Section: Overall Objectives
The overall objective of the PERCEPTION research team is to develop theories, models, methods, and systems in order to allow computers to see and to understand what they see. A major difference between classical computer systems and computer vision systems is that while the former are guided by sets of mathematical and logical rules, the latter are governed by the laws of nature. It turns out that formalizing interactions between an artificial system and the physical world is a tremendously difficult task.
A first objective is to be able to gather images and videos with one or several cameras, to calibrate them, and to extract 2D and 3D geometric information from these images and videos. This is an extremely difficult task because the cameras receive light stimuli and these stimuli are affected by the complexity of the objects (shape, surface, color, texture, material) composing the real world. The interpretation of light in terms of geometry is also affected by the fact that the three dimensional world projects onto two dimensional images and this projection alters the Euclidean nature of the observed scene.
A second objective is to analyse articulated and moving objects. The real world is composed of rigid, deformable, and articulated objects. Solutions for finding the motion fields associated with deformable and articulated objects (such as humans) remain to be found. It is necessary to introduce prior models that encapsulate physical and mechanical features as well as shape, aspect, and behaviour. The ambition is to describe complex motion as “events” at both the physical level and at the semantic level.
A third objective is to describe and interpret images and videos in terms of objects, object categories, and events. In the past it has been shown that it is possible to recognize a single occurrence of an object from a single image. A more ambitious goal is to recognize object classes such as people, cars, trees, chairs, etc., as well as events or objects evolving in time . In addition to the usual difficulties that affect images of a single object there is also the additional issue of the variability within a class. The notion of statistical shape must be introduced and hence statistical learning should be used. More generally, learning should play a crucial role and the system must be designed such that it is able to learn from a small training set of samples. Another goal is to investigate how an object recognition system can take advantage from the introduction of non-visual input such as semantic and verbal descriptions. The relationship between images and meaning is a great challenge.

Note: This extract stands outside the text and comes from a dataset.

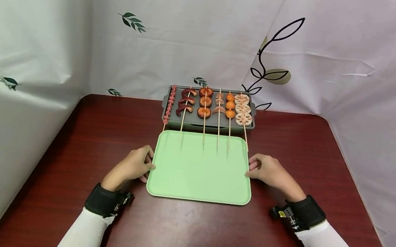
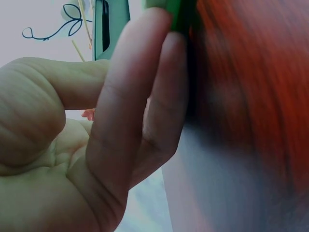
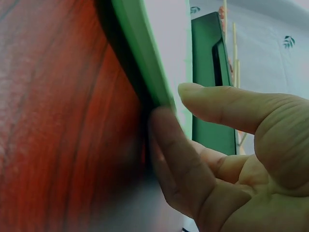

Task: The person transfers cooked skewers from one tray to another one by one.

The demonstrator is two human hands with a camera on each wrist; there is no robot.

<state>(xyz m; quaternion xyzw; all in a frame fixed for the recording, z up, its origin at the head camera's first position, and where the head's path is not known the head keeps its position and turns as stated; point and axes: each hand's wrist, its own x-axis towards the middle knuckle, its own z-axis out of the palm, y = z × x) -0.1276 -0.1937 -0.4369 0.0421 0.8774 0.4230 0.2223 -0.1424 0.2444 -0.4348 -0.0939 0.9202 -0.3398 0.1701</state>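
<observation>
My left hand (image 1: pixel 131 167) is at the left rim of the green tray (image 1: pixel 198 188), and my right hand (image 1: pixel 272 173) is at the right rim, one each side so the tray stays level and square to me. On the left, my fingers (image 2: pixel 140 101) lie fairly straight and close together with the tips against the tray's edge; the thumb sits apart from them, above. On the right it's the same picture: fingers (image 3: pixel 178 159) tucked under the rim where it meets the dark red surface (image 1: pixel 186 231), thumb hovering just over the lip, not clearly pinching. The tray lies flat between my two sets of fingers, bare on top.

Just beyond my fingertips stands the grey grill pan (image 1: pixel 253 115), touching or nearly touching the tray's far edge. Six skewers (image 1: pixel 205 112) rest across it, food on the pan and sticks reaching out over the tray towards my fingers, handy to grab.

Writing? None I can read: only leaf prints on the white backdrop (image 1: pixel 132 21), and a small yellow tag on my right wrist strap (image 1: pixel 300 215), too small to make out.
</observation>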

A fourth objective is to build vision systems that encapsulate one or several objectives stated above. Vision systems are built within a specific application. The domains at which vision may contribute are numerous:
Multi-media technologies and in particular film and TV productions, database retrieval;
Visual surveillance and monitoring;
Augmented and mixed reality technologies and in particular entertainment, cultural heritage, telepresence and immersive systems, image-based rendering and image-based animation;
Embedded systems for television, portable devices, defense, space, etc.